**WORK REQUEST:** Start to finish, write out the entries exactly, leaving the pictures aside.
-- RECORDS SUPPLIED follows --
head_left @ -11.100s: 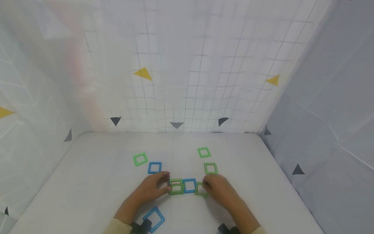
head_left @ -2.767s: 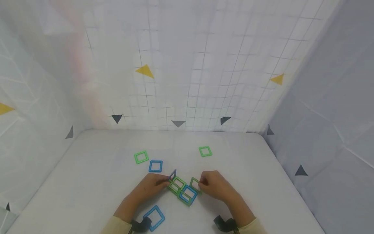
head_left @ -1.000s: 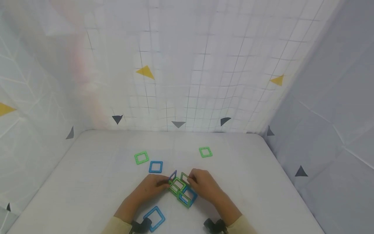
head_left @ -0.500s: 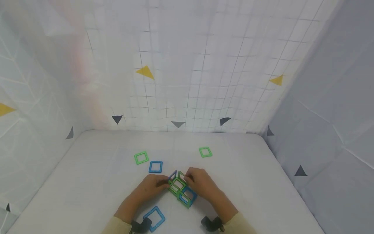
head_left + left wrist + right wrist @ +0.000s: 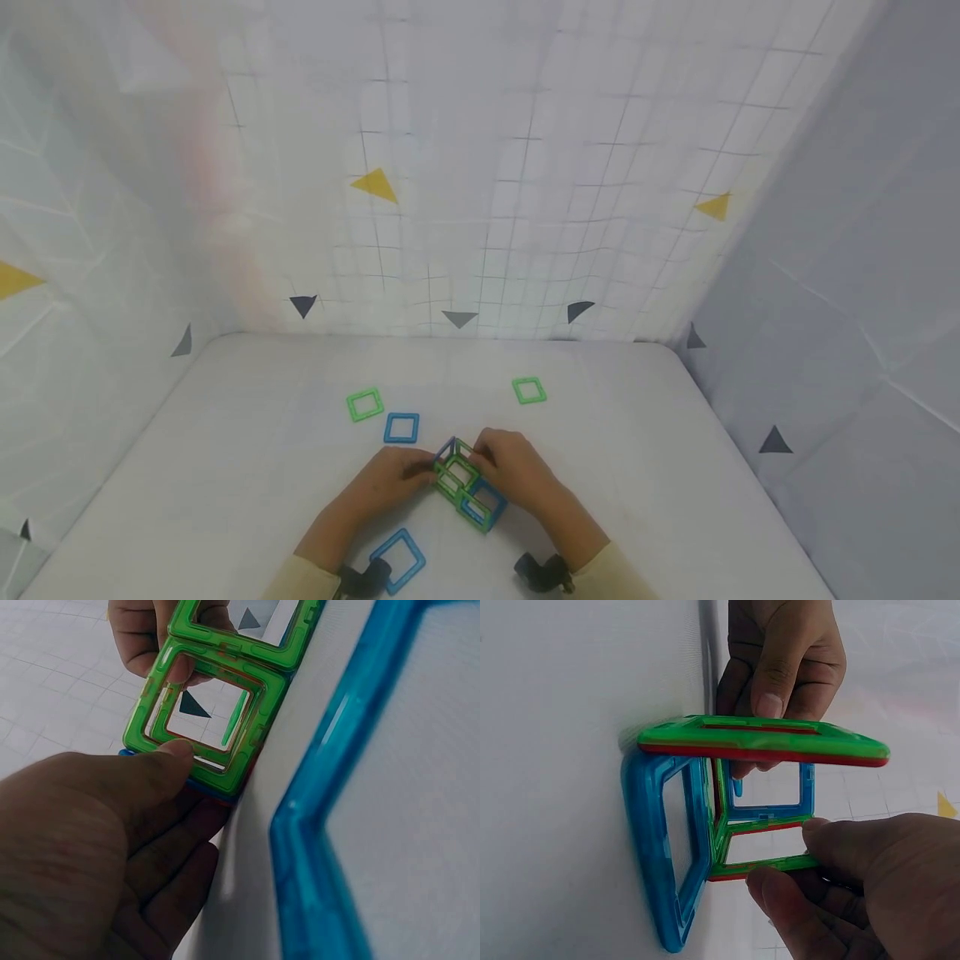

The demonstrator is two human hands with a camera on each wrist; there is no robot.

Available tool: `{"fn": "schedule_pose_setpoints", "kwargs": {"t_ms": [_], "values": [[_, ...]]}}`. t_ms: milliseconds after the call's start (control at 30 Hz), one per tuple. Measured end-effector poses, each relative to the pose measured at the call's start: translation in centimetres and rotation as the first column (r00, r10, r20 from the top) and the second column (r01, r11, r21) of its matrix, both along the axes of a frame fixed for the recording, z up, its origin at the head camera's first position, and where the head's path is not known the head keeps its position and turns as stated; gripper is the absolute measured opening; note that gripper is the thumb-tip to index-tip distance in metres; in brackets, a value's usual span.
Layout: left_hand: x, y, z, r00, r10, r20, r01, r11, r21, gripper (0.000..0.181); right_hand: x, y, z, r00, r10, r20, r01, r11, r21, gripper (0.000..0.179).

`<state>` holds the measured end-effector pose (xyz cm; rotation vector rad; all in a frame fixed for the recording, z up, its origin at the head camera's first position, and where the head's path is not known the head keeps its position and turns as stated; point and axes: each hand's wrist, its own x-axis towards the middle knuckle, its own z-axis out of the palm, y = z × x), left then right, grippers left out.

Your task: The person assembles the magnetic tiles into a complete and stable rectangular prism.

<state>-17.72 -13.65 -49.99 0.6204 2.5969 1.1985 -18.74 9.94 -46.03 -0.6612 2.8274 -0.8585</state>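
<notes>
Square magnetic tiles with open centres form a small walled structure mid-table. My left hand (image 5: 382, 483) grips its left corner; in the left wrist view the thumb presses a green magnetic tile (image 5: 259, 739) and the fingers lie behind. With thumb and finger my right hand (image 5: 513, 468) pinches another upright green tile (image 5: 769, 865), whose edge meets the upright blue tile (image 5: 808, 787) at the back in the head view. A flat blue tile (image 5: 649, 847) makes part of the base. One more green tile (image 5: 474, 510) stands along the front.
Loose on the white table (image 5: 637, 467) lie a green tile (image 5: 365, 405) and a blue tile (image 5: 402, 427) back left, a green tile (image 5: 529, 390) back right, and a blue tile (image 5: 411, 575) beside my left wrist. Wrinkled sheeting (image 5: 465, 167) walls the table.
The row of tiles has been turned and gained upright walls; one loose green tile left the right side. Lately my right hand carried its green tile left against the blue wall; my left stayed.
</notes>
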Motion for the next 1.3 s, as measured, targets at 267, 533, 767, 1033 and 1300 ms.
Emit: {"fn": "schedule_pose_setpoints", "kwargs": {"t_ms": [267,533,767,1033,1300], "values": [[0.1,0.1,0.3,1.000,0.020,0.004,-0.020,1.000,-0.023,0.027,0.2,0.1,0.0,1.000,-0.006,0.027,0.006,1.000,-0.024,0.011],[0.3,0.2,0.5,0.998,0.048,0.035,-0.047,0.998,-0.035,0.027,-0.3,0.9,-0.9,0.994,-0.070,0.081,0.072,0.997,-0.022,0.018],[0.2,0.2,0.3,0.997,0.059,0.053,-0.056,0.997,-0.046,0.027,-1.2,2.5,-1.5,0.991,-0.130,0.021,0.130,0.991,-0.008,0.028],[0.2,0.2,0.3,0.997,0.065,0.045,-0.063,0.997,-0.046,0.027,-2.1,4.1,-2.7,0.962,-0.266,-0.066,0.271,0.959,0.085,0.049],[0.3,0.3,0.3,0.997,0.070,0.037,-0.067,0.996,-0.066,0.029,-3.2,5.3,-3.8,0.940,-0.338,-0.048,0.342,0.935,0.099,0.066]]}}
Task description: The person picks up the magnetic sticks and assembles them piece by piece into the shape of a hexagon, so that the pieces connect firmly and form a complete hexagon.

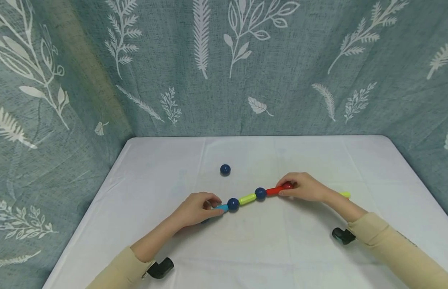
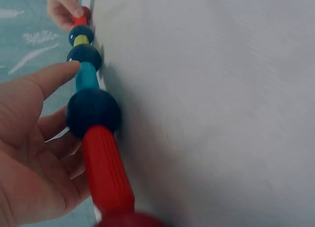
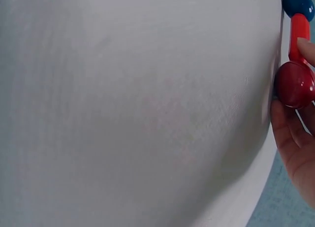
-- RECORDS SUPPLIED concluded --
**TASK OUTPUT:**
head_left @ -11.100s: 
head_left @ -2.767s: 
head_left @ -1.000s: 
head_left @ -0.500s: 
head_left + left wrist + right wrist @ +0.000s: 

The demonstrator is two human hands with a camera on each wrist; there is no robot.

Available tool: `{"fn": "schedule_pose_setpoints", "kwargs": {"t_ms": [_], "values": [[_, ...]]}}`. t_ms: milliseconds after the call's start (control at 30 Hz), one per tuple. Measured end-effector poses, each relative to the pose measured at the call's start: translation in centimetres and rotation as the first column (r00, r10, r20 from the top) and the second column (r01, r11, r21) of its matrix, both along the axes of a frame fixed for the recording, z up, its origin at the head camera's first position, and where the head's path is not known the head keeps its position and turns as stated; gripper is the absolute measured opening; note that gripper is the thumb-tip to index-tip distance in metres; in brackets, a value's usual span.
Layout: left_hand: x, y, z, r00, r10, r20, r01, r11, r21, gripper (0.000..0.181); right_hand: x, y, z, r00, r10, r20, r01, r11, r21, gripper (0.000..0.179).

`<state>` holds the measured end-effector pose (xyz cm; rotation vector rad; all in a frame fixed for the recording, z up, its origin at the head camera's first position, and where the head's path is not known the head keeps its position and turns as stated; point and axes: each hand's wrist, its own x-axis towards the middle knuckle, its own z-axis out of the palm, y = z × x), left then right, grippers left out.

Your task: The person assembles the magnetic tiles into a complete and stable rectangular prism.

<state>-17.72 -13.65 -49.99 0.6204 2.5969 1.1985 -18.74 9.94 -46.03 -0.6612 2.8274 -0.8585</state>
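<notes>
Square magnetic tiles with open centres form a small walled structure mid-table. My left hand (image 5: 382, 483) grips its left corner; in the left wrist view the thumb presses a green magnetic tile (image 5: 259, 739) and the fingers lie behind. With thumb and finger my right hand (image 5: 513, 468) pinches another upright green tile (image 5: 769, 865), whose edge meets the upright blue tile (image 5: 808, 787) at the back in the head view. A flat blue tile (image 5: 649, 847) makes part of the base. One more green tile (image 5: 474, 510) stands along the front.
Loose on the white table (image 5: 637, 467) lie a green tile (image 5: 365, 405) and a blue tile (image 5: 402, 427) back left, a green tile (image 5: 529, 390) back right, and a blue tile (image 5: 411, 575) beside my left wrist. Wrinkled sheeting (image 5: 465, 167) walls the table.
The row of tiles has been turned and gained upright walls; one loose green tile left the right side. Lately my right hand carried its green tile left against the blue wall; my left stayed.
</notes>
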Motion for the next 1.3 s, as measured, targets at 267, 533, 767, 1033 and 1300 ms.
Emit: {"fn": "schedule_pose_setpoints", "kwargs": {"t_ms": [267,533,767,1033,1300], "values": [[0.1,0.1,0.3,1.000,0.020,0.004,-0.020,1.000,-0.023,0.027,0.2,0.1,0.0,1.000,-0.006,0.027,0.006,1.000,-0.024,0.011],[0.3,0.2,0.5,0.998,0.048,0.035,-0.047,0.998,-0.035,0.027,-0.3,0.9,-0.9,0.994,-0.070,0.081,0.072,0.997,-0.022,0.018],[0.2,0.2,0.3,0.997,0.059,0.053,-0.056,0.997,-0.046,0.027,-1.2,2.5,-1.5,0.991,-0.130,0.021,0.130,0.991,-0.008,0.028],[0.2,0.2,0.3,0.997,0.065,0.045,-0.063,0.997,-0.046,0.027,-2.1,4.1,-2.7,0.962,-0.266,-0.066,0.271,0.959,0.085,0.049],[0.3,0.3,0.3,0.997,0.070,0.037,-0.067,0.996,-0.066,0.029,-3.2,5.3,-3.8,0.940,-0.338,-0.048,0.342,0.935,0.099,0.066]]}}
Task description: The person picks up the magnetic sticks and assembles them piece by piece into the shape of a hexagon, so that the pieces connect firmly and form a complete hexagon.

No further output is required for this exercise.